__Problem to solve__
Nothing in the listing should differ in your copy; retype it all exactly.
BEGIN
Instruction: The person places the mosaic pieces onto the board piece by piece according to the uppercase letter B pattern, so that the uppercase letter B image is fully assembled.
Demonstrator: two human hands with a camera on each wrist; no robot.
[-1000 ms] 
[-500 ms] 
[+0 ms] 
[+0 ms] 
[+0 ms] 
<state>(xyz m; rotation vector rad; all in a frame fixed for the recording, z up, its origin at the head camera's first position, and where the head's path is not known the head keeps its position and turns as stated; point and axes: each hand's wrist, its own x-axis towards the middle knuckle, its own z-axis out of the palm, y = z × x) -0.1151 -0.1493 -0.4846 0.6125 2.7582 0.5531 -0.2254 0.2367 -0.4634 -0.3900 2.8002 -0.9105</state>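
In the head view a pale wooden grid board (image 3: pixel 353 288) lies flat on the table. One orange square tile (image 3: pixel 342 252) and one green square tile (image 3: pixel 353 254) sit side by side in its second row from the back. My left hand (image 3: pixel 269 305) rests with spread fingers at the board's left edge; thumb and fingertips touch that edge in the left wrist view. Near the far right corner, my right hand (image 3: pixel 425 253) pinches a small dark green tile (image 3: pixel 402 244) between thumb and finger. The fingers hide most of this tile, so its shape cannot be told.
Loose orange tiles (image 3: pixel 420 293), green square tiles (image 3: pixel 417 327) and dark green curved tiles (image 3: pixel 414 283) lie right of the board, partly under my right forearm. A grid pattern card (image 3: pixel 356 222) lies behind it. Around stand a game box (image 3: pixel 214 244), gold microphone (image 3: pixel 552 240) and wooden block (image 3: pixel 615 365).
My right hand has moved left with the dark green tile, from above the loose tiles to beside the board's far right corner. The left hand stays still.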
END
__Reply__
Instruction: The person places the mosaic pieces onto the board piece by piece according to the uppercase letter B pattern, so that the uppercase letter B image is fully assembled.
Demonstrator: two human hands with a camera on each wrist; no robot.
[-1000 ms] 
[-500 ms] 
[+0 ms] 
[+0 ms] 
[+0 ms] 
<state>(xyz m; rotation vector rad; all in a frame fixed for the recording, z up, its origin at the head camera's first position, and where the head's path is not known the head keeps its position and turns as stated; point and axes: each hand's wrist, its own x-axis towards the middle knuckle, its own z-axis out of the palm, y = z × x) -0.1151 -0.1493 -0.4846 0.6125 2.7582 0.5531 -0.2254 0.2367 -0.4634 -0.3900 2.8002 -0.9105</state>
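In the head view a pale wooden grid board (image 3: pixel 353 288) lies flat on the table. One orange square tile (image 3: pixel 342 252) and one green square tile (image 3: pixel 353 254) sit side by side in its second row from the back. My left hand (image 3: pixel 269 305) rests with spread fingers at the board's left edge; thumb and fingertips touch that edge in the left wrist view. Near the far right corner, my right hand (image 3: pixel 425 253) pinches a small dark green tile (image 3: pixel 402 244) between thumb and finger. The fingers hide most of this tile, so its shape cannot be told.
Loose orange tiles (image 3: pixel 420 293), green square tiles (image 3: pixel 417 327) and dark green curved tiles (image 3: pixel 414 283) lie right of the board, partly under my right forearm. A grid pattern card (image 3: pixel 356 222) lies behind it. Around stand a game box (image 3: pixel 214 244), gold microphone (image 3: pixel 552 240) and wooden block (image 3: pixel 615 365).
My right hand has moved left with the dark green tile, from above the loose tiles to beside the board's far right corner. The left hand stays still.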

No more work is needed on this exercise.